Soy una de esas personas que crecieron con un perro en casa. Ella estuvo toda mi infancia y buena parte de mi adolescencia conmigo.
Recuerdo el día que su corazón dejó de latir y mi padre la tumbó en el suelo del salón, recuerdo como me senté a su lado y acaricie por última vez su lomo y sus orejas. Sabía que nunca más me reiria con ella, nunca más, sabía que sería mucho tiempo, tener que imaginar mi vida sin ella era un ejercicio imposible de realizar en ese momento pero con los años descubrí que nunca se olvida, que permanece en ti porque fue como una hermana, una amiga incondicional durante muchos años.
Mi madre nos reñia por llorar por ella. "No se puede llorar por un perro que puedes enojar a Dios '. Pero yo no podía de dejar de llorar su ausencia.
Mi padre la enterró en un campo cercano, bajo el árbol más grande de los alrededores.
Los días fueron pasado y algo extraordinario pasó a pocos días de su muerte... la escuchaba, escuchaba sus patas deambular por la casa. Durante un segundo creia que seguía en casa y que no había muerto, sin embargo aquella sensación duró mucho, mucho... y sólo el paso de los años diluyó aquella sensación de escuchar sus pasos en casa, aquello se convirtió en algo tan cotidiano que apenas le prestabas atención.

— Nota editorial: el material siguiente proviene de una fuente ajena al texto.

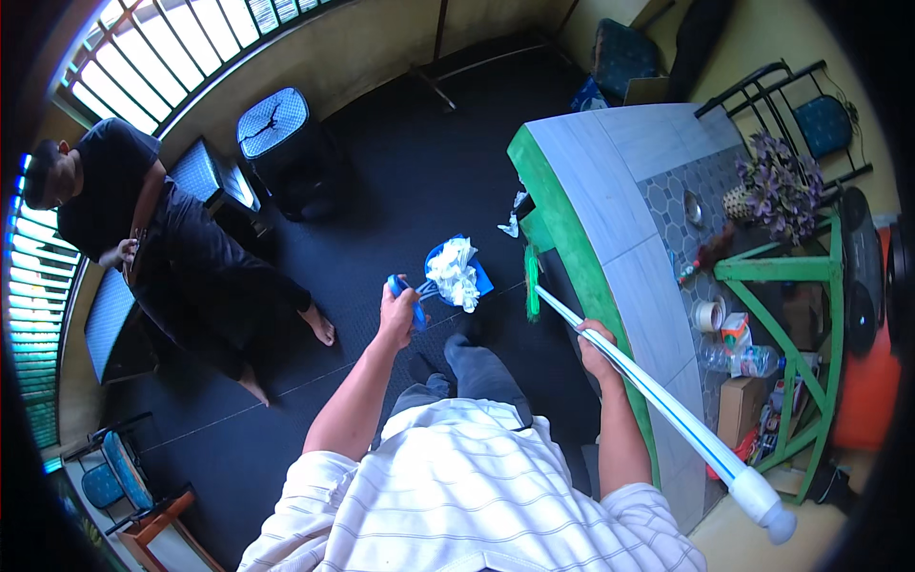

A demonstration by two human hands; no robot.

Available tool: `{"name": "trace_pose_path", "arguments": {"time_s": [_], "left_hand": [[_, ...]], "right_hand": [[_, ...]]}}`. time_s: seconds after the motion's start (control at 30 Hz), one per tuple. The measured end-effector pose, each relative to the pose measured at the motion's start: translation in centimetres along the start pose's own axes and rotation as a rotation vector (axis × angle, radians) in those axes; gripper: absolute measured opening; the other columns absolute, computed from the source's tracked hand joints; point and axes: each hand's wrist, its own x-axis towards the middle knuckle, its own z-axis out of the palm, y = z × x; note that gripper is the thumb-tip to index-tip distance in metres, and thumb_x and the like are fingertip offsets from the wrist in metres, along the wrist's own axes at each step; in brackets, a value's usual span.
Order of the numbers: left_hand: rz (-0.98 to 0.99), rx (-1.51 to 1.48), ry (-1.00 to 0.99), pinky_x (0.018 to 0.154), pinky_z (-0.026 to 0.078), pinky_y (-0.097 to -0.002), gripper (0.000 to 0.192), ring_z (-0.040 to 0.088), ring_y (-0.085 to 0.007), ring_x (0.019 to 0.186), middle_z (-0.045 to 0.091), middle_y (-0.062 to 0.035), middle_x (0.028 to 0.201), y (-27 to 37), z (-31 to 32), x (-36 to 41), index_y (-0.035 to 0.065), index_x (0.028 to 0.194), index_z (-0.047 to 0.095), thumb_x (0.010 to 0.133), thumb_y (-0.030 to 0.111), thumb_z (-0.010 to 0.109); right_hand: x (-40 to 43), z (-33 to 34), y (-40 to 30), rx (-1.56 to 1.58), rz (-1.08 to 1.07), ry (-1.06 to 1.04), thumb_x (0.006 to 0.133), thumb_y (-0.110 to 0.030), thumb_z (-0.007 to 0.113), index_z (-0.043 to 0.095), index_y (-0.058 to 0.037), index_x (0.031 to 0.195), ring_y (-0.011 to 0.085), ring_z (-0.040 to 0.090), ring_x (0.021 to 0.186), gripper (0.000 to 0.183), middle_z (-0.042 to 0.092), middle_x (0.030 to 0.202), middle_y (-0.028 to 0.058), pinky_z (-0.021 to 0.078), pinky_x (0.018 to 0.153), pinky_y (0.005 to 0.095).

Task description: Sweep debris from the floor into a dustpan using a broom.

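Observation:
My left hand [398,312] is closed around the blue handle of a dustpan [485,280], held out in front of my legs. Crumpled white paper or tissue [454,273] is heaped on the pan and hides most of it. My right hand [597,346] grips the white and blue pole of a broom [665,410]. Its green bristled head [532,284] is low beside the green-sided counter, to the right of the dustpan. More white scraps [512,217] lie near the counter's base, above the broom head in view.
A tiled counter [629,236] runs along my right, bearing a plant, tape roll, plastic bottle and green frame [779,270]. At left a barefoot person [193,236] in dark clothes sits on a bench. Stacked stools [275,125] stand by the wall; a chair [118,475] is at lower left.

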Motion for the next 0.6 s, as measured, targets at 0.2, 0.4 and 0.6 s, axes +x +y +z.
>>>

La recordabas y durante un segundo creias escucharla. Eso era lo que pensabas, lo que la lógica te decía.
Los años han pasado y mi lassie tiene compañía bajo el mismo árbol ... Rino Pino (el hámster), Sonic (el erizo), y Alejandro (el gato).
Los años han pasado, más de veinte, y aún recuerdo con una mezcla de inquietud y ternura como la eché tanto de menos que incluso la llegué a escuchar cuando su alma perruna ya estaba en las estrellas. Aunque quizás sea más común de lo que imagino y son ese tipo de cosas que casi todos sentimos y nadie cuenta para evitar tener que enfrentarnos a esa sonrisa incrédula, esa sonrisa de los seres inteligentes y plagmáticos.
La vida de los soñadores y espirituales es complicada... ¿No creéis?.